Answer
The solution set is $\left\{0, \dfrac{4}{3}, \dfrac{7}{5}\right\}$.
Work Step by Step
Factr out $2x$ to obtain:
$$2x(15x^2-41x+28x)=0$$
Factor the trinomial to obtain:
$$2x(5x-7)(3x-4)=0$$
Use the Zero-Product Property by equating each factor to zero
Then, solve each equation to obtain:
\begin{align*}
2x&=0 &\text{or}& &5x-7=0& &\text{or}& &3x-4=0\\.

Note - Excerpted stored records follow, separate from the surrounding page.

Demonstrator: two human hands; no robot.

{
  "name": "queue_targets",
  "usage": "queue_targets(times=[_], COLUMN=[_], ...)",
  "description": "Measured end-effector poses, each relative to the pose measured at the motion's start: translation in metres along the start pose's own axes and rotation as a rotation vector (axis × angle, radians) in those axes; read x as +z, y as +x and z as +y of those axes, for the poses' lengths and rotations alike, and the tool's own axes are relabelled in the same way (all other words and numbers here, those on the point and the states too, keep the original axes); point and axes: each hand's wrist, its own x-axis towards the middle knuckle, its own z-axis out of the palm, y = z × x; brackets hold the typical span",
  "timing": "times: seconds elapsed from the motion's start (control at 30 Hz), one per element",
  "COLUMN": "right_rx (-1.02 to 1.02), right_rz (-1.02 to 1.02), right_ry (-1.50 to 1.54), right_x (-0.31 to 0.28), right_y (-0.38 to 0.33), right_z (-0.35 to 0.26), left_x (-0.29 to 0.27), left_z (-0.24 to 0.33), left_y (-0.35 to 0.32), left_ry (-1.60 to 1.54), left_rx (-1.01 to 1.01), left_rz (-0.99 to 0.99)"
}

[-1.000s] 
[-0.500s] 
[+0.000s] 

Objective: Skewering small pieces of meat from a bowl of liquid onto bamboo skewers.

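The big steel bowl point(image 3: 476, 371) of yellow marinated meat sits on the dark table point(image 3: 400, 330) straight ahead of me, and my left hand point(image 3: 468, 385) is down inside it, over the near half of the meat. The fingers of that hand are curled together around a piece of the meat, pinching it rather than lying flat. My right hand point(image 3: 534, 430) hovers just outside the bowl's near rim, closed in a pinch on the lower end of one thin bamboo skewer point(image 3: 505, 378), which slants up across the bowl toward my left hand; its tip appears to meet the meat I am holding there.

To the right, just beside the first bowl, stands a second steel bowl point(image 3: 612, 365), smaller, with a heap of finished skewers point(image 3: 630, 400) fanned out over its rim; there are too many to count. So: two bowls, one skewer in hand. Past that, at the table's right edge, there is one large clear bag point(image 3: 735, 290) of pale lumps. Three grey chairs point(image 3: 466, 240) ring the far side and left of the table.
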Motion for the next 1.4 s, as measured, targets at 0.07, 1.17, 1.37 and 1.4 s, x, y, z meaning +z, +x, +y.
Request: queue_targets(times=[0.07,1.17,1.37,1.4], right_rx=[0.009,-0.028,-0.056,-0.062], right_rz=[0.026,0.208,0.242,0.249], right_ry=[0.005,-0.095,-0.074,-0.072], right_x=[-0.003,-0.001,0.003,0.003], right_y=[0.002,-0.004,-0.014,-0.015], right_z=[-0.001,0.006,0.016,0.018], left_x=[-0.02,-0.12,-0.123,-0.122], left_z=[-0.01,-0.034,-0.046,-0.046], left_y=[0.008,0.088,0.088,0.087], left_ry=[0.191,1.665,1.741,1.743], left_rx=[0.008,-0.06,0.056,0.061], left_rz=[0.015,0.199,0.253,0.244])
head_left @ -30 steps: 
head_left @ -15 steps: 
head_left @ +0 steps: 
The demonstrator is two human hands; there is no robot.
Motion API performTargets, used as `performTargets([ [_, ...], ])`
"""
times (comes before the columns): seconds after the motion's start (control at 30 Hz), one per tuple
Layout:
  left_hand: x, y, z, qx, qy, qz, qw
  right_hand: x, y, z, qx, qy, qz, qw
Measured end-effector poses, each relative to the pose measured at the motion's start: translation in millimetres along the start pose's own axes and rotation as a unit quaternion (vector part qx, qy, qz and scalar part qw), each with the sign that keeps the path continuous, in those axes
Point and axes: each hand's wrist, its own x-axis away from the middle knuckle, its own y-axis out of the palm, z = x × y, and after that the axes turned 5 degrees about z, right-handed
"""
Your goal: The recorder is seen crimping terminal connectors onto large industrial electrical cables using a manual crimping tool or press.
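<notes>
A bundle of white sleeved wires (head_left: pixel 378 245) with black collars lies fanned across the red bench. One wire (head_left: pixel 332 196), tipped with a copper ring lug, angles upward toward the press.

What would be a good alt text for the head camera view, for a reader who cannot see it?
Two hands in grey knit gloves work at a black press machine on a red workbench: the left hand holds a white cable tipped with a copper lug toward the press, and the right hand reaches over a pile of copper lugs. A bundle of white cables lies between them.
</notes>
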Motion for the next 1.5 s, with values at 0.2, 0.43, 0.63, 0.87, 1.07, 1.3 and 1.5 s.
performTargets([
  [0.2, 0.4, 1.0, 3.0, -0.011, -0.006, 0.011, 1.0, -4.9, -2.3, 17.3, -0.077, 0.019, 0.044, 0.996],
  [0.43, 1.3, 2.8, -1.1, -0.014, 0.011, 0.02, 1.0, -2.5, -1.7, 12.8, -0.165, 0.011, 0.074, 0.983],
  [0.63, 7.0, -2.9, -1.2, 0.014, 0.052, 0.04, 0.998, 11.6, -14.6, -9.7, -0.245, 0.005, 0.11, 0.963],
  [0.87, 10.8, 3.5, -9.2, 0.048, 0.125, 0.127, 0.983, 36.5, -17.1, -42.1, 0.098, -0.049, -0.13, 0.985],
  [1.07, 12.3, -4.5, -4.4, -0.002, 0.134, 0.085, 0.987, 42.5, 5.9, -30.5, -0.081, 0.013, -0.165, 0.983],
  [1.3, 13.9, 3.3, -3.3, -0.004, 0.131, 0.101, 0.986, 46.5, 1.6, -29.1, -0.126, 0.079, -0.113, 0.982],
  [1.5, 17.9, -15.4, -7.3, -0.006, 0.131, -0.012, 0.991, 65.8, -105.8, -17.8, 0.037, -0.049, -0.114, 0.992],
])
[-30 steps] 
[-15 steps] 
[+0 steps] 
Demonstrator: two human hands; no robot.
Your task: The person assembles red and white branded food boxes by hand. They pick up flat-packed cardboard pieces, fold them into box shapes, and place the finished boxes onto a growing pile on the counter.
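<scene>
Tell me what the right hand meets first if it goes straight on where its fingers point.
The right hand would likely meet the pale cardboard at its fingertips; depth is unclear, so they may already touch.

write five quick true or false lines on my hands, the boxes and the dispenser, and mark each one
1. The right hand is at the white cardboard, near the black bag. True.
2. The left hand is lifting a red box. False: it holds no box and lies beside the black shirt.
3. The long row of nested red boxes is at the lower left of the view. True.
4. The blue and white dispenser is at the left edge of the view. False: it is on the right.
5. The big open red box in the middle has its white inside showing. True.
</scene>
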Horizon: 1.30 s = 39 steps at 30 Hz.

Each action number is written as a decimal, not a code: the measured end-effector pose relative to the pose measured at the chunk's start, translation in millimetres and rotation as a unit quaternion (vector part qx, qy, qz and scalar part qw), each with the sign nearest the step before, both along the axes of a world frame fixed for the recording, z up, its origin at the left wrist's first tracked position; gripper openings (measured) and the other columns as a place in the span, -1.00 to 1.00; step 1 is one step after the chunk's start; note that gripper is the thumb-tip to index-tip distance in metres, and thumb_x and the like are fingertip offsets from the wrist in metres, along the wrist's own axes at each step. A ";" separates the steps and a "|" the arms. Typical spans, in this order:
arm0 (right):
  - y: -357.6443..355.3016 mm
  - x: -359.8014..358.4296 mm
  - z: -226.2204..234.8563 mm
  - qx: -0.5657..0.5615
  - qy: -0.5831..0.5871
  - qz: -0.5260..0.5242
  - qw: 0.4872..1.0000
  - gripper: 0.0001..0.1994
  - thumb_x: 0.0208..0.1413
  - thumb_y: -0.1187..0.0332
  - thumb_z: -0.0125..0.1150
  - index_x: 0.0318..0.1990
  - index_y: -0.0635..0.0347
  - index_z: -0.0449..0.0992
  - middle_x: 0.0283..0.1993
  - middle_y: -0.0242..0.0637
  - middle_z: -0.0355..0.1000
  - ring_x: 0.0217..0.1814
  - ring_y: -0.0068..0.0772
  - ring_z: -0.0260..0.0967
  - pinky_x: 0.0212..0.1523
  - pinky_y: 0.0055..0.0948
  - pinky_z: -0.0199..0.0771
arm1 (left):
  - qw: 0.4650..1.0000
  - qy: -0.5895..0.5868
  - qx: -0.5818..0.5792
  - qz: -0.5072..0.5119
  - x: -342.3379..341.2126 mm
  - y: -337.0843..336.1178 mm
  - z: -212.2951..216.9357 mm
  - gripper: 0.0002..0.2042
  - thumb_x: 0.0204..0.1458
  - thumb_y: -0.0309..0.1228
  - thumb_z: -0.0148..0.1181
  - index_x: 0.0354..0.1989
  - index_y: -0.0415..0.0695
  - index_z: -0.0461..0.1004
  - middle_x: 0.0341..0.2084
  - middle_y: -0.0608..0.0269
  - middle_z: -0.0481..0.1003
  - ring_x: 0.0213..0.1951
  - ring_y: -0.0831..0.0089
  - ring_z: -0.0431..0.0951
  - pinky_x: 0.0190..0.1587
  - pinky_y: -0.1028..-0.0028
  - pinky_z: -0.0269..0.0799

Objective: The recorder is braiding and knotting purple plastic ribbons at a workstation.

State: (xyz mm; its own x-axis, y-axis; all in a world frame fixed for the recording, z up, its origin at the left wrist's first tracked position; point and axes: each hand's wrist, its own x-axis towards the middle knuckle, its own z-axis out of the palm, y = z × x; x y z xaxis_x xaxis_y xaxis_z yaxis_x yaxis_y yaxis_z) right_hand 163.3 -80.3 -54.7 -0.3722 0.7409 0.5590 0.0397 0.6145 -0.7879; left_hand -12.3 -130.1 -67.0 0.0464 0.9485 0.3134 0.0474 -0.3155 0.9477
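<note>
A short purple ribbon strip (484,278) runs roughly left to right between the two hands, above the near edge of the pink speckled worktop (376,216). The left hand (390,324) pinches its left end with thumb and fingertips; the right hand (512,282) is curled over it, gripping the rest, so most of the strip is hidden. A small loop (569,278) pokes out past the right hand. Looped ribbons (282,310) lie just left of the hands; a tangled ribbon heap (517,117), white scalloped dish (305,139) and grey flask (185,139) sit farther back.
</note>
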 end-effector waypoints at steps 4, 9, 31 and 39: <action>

x&=0 &\text{or}& &5x=7& &\text{or}& &3x=4\\
x&=0 &\text{or}& &x=\frac{7}{5}& &\text{or}& &x=\frac{4}{3}\\
\end{align*}
Checking:
\begin{align*}
30(0^3)-82(0^2)+56(0)&=0\\
0&\stackrel{\checkmark}=0
\end{align*}
\begin{align*}
30\left(\frac{7}{5}\right)^3-82\left(\frac{7}{5}\right)+56\left(\frac{7}{5}\right)&=0\\
30\left(\frac{343}{125}\right)-82\left(\frac{49}{25}\right)+\frac{392}{5}&=0\\
82.32-160.72+78.4&=0\\
0&\stackrel{\checkmark}=0
\end{align*}
\begin{align*}
30\left(\frac{4}{3}\right)^3-82\left(\frac{4}{3}\right)+56\left(\frac{4}{3}\right)&=0\\
30\left(\frac{64}{27}\right)-82\left(\frac{16}{9}\right)+\frac{224}{3}&=0\\
\frac{640}{9}-\frac{1312}{9}+\frac{672}{9}&=0\\
0&\stackrel{\checkmark}=0
\end{align*}
Therefore, the solution set is $\left\{0, \dfrac{4}{3}, \dfrac{7}{5}\right\}$.